4. Memory & project context – A persistent scratchpad (CLAUDE.md) maintains context across sessions and honours repo‑level configuration[22].

5. Context management & runtime – Automatic context compaction, streaming responses and typed error handling simplify long‑running tasks[23].

New features in Claude Code 2.0

Claude Code 2.0 brings developer‑friendly updates: checkpoints let developers save progress and roll back when the agent makes mistakes[24]. A VS Code extension embeds the agent into the IDE, while a refreshed terminal interface improves state management[25]. The Claude API gains context editing and a memory tool that help agents run longer by automatically clearing context and retrieving relevant pieces[26]. Claude’s app and API can now execute code, create files and analyse data[27], turning an LLM into a full coding assistant. These features are particularly relevant for Macaron’s mini‑app pipeline, which involves generating program code, testing it in a sandbox, correcting errors and interacting with external services.

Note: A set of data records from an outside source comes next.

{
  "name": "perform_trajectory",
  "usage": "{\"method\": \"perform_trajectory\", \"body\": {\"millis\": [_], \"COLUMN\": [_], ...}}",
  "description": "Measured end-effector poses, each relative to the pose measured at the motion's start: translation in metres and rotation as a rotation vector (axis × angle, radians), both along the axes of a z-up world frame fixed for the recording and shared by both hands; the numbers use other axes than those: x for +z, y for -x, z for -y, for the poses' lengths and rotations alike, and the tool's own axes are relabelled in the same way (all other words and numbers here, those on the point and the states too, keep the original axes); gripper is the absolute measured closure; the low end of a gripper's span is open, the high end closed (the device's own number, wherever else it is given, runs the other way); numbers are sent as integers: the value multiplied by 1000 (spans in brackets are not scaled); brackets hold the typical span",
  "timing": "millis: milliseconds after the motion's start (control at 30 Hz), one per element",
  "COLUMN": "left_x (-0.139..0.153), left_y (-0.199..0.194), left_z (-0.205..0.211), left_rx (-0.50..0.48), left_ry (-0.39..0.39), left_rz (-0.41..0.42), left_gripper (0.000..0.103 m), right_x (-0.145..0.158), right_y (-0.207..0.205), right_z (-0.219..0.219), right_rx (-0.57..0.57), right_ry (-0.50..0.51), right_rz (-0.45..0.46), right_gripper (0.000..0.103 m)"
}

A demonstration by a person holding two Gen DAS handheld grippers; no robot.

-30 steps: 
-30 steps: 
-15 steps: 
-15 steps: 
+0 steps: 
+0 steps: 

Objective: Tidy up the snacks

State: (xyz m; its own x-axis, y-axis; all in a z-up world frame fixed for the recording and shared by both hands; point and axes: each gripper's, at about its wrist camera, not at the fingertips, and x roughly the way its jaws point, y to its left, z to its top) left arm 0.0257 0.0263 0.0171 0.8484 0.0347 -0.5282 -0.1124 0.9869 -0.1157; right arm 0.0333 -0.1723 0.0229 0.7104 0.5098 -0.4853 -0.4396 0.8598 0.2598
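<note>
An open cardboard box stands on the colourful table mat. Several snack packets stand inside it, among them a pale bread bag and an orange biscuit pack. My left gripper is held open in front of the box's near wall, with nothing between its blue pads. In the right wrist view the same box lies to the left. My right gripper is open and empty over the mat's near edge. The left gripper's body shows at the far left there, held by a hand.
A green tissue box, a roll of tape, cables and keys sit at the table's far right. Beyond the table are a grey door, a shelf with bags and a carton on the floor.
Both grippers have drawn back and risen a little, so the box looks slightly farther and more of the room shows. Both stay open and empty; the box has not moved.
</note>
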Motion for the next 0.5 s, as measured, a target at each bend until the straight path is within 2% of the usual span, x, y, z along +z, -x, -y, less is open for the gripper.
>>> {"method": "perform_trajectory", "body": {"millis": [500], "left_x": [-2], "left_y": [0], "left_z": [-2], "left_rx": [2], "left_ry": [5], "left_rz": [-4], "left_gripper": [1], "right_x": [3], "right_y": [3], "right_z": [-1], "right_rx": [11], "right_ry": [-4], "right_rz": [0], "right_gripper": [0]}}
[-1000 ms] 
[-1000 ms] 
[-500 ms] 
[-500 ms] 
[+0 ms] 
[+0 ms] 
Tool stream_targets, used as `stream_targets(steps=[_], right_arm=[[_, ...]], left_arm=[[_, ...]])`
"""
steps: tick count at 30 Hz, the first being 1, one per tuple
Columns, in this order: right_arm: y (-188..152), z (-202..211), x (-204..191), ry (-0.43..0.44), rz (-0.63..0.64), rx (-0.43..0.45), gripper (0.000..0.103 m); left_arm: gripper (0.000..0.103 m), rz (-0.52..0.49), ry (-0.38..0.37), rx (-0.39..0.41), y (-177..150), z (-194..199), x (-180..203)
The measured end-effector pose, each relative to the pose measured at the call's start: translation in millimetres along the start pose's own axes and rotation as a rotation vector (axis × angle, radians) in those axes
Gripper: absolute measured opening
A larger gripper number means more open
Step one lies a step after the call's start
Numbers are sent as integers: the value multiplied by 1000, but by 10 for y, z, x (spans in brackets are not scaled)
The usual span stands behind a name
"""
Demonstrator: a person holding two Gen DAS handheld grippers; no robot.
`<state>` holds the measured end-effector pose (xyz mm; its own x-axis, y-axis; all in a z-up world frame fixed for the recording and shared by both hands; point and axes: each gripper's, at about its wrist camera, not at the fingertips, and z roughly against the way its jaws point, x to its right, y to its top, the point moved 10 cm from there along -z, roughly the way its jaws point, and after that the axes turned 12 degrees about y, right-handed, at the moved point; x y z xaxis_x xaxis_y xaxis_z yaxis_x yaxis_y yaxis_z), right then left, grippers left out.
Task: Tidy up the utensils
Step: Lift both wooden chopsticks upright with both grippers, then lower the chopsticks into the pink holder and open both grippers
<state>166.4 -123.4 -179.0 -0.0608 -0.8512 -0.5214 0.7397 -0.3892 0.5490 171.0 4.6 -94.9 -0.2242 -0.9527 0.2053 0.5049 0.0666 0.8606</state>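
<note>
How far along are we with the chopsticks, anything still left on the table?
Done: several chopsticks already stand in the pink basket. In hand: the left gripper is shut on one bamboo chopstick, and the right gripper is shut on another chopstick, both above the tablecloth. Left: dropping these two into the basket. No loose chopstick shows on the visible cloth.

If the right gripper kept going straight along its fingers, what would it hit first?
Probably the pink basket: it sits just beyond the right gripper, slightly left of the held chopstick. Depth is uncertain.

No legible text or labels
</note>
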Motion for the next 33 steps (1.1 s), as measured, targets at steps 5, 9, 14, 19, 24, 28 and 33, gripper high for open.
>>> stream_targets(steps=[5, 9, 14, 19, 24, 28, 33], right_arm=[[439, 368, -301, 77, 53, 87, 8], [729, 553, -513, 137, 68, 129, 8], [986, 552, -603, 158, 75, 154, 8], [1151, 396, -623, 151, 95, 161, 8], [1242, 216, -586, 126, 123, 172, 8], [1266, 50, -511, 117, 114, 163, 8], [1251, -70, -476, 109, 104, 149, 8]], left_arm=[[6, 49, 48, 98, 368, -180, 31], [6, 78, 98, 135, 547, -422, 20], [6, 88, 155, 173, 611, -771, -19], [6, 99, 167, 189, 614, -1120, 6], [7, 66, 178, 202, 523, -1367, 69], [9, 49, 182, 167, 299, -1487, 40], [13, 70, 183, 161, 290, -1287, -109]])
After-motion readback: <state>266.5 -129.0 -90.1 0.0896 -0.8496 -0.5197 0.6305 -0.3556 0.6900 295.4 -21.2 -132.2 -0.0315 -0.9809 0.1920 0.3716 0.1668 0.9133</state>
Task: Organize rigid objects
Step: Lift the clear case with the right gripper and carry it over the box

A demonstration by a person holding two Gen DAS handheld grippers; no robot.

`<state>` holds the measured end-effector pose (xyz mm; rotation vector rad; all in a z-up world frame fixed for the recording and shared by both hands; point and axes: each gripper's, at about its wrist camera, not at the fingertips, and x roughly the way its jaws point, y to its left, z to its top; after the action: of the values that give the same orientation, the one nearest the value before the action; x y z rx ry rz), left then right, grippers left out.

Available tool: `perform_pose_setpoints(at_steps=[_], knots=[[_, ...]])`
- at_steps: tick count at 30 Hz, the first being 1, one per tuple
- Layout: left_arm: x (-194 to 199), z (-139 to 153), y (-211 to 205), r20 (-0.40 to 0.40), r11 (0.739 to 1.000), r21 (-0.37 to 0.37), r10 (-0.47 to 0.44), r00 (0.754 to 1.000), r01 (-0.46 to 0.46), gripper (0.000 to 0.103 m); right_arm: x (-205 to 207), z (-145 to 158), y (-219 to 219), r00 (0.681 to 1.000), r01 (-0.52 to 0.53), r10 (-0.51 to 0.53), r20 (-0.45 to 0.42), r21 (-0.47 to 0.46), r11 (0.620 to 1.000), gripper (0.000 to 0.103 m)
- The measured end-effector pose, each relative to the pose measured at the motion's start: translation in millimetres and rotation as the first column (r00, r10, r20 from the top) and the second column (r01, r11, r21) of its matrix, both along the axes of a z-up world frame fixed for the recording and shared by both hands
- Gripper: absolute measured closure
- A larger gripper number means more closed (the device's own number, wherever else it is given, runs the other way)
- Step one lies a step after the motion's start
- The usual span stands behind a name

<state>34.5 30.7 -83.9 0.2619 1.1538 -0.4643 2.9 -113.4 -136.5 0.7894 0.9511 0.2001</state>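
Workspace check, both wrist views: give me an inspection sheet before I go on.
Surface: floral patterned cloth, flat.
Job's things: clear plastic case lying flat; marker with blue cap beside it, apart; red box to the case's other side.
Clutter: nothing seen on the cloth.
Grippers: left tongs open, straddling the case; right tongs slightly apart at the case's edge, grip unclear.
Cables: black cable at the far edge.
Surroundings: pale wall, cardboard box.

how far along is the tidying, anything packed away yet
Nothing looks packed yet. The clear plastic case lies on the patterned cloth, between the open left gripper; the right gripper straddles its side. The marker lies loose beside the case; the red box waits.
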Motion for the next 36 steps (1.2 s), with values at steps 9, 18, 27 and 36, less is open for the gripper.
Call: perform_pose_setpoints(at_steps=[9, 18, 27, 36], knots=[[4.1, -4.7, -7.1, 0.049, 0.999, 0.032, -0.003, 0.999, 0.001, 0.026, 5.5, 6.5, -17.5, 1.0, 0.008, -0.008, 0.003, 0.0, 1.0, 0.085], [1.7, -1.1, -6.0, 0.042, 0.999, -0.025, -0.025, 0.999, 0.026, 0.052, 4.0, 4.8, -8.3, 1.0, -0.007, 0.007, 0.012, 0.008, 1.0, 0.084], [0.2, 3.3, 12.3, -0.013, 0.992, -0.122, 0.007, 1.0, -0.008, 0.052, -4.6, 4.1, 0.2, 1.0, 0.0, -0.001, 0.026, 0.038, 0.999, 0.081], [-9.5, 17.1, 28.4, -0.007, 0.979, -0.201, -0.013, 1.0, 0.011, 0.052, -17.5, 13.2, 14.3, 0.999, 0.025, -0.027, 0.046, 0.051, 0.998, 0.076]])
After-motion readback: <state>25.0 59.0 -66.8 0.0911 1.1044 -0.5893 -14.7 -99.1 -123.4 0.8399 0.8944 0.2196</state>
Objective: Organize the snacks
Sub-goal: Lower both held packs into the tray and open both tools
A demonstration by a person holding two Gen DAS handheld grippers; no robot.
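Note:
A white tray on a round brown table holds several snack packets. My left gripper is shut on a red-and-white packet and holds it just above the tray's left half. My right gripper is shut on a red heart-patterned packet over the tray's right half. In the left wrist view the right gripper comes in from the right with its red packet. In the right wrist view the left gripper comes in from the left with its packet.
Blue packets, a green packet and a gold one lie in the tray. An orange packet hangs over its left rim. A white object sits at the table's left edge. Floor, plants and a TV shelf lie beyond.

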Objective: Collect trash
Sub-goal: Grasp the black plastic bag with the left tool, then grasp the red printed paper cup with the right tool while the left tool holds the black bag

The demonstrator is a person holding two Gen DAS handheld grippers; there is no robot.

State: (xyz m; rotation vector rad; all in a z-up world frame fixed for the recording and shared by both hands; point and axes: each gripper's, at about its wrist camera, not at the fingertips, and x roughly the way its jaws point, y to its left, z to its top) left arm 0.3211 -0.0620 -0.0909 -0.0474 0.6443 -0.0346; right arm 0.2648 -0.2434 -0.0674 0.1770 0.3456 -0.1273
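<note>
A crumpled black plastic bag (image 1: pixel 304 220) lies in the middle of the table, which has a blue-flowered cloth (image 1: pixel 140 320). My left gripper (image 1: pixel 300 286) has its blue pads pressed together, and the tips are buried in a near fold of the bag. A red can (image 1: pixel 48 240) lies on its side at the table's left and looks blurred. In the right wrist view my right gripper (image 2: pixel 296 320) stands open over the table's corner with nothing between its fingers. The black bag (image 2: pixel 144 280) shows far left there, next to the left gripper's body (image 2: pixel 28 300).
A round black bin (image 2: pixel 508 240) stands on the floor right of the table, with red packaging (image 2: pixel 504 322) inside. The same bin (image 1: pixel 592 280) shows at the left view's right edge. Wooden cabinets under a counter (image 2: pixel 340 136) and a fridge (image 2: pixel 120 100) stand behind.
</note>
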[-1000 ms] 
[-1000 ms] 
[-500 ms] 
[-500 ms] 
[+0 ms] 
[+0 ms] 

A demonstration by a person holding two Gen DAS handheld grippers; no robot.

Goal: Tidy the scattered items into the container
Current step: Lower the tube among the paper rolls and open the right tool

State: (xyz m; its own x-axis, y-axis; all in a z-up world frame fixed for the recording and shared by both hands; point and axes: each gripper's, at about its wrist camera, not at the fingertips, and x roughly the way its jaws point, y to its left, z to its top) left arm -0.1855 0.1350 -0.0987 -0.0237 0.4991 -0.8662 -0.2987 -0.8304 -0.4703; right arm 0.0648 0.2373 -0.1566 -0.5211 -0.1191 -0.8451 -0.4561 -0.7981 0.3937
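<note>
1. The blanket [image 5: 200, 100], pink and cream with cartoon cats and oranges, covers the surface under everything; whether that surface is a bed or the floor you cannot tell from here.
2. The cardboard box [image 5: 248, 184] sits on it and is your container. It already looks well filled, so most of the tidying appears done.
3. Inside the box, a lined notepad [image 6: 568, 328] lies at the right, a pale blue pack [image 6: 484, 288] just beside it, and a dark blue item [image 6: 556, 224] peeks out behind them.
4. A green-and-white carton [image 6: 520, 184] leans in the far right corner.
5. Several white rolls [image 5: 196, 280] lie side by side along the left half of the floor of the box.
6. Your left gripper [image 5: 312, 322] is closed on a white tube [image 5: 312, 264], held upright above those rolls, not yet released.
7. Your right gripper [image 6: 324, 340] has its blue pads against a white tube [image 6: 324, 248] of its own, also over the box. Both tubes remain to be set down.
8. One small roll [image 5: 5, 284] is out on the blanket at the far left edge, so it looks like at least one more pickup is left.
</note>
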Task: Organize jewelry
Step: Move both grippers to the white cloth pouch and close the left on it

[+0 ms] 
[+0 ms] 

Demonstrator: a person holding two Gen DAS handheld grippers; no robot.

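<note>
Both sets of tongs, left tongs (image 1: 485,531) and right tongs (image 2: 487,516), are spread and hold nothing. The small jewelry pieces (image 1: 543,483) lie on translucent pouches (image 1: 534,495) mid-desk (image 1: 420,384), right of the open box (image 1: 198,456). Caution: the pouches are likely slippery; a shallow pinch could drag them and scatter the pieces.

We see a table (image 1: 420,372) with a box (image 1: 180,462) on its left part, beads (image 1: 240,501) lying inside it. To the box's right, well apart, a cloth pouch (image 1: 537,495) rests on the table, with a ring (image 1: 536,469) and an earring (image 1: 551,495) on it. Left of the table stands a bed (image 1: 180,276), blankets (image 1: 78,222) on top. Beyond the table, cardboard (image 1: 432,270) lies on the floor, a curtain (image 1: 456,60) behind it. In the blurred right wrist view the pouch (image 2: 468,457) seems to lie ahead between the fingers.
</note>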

3 Claude Sonnet 4.5: long autonomy and higher quality

Claude Sonnet 4.5 is Anthropic’s most capable model for coding, agentic tasks and computer use. DevOps.com reports that Sonnet 4.5 can operate autonomously for over 30 hours, far longer than the seven hours of its predecessor. It excels in instruction following, code refactoring and production‑ready output, and leads the SWE‑Bench Verified benchmark on realistic coding tasks. In real‑world deployments the improvements are tangible: Replit’s internal benchmarks saw code editing errors drop from 9 % with Sonnet 4 to 0 % with Sonnet 4.5, while cybersecurity teams cut vulnerability intake time by 44 % and improved accuracy by 25 %. Netflix engineers describe Sonnet 4.5 as “excellent at software development tasks, learning our codebase patterns to deliver precise implementations”.

Sonnet 4.5’s developer tooling and memory features synergise with the Agent SDK. The model supports context editing and memory management, which automatically clear old context and bring relevant pieces back into focus[24]. It can navigate GUIs by clicking, typing and interacting with menus, enabling automation of tools without APIs. Combined with the SDK’s sub‑agent architecture and checkpoints, this means Macaron can build mini‑apps across multi‑day sessions without losing context, and roll back mistakes when necessary.

4 DeepSeek V3.2‑Exp: efficiency through sparse attention

While Sonnet 4.5 focuses on quality and autonomy, DeepSeek V3.2‑Exp emphasizes efficiency. The model introduces DeepSeek Sparse Attention (DSA), selecting only the most important tokens during attention. This reduces complexity from quadratic O(n²) to O(nk), delivering 2–3× faster inference on long contexts, 30–40 % lower memory usage and a 50 %+ reduction in API prices[28]. Despite these savings, V3.2‑Exp maintains parity with the previous V3.1‑Terminus model on most benchmarks[29]. The open‑source release allows Macaron to run the model locally, fine‑tune it and explore novel architectures[30]. Reuters notes that DeepSeek views this as an intermediate step toward its next‑generation architecture; the DSA mechanism cuts computing costs while boosting some types of performance[31], and the service automatically upgrades to V3.2‑Exp with a massive price cut for users[32].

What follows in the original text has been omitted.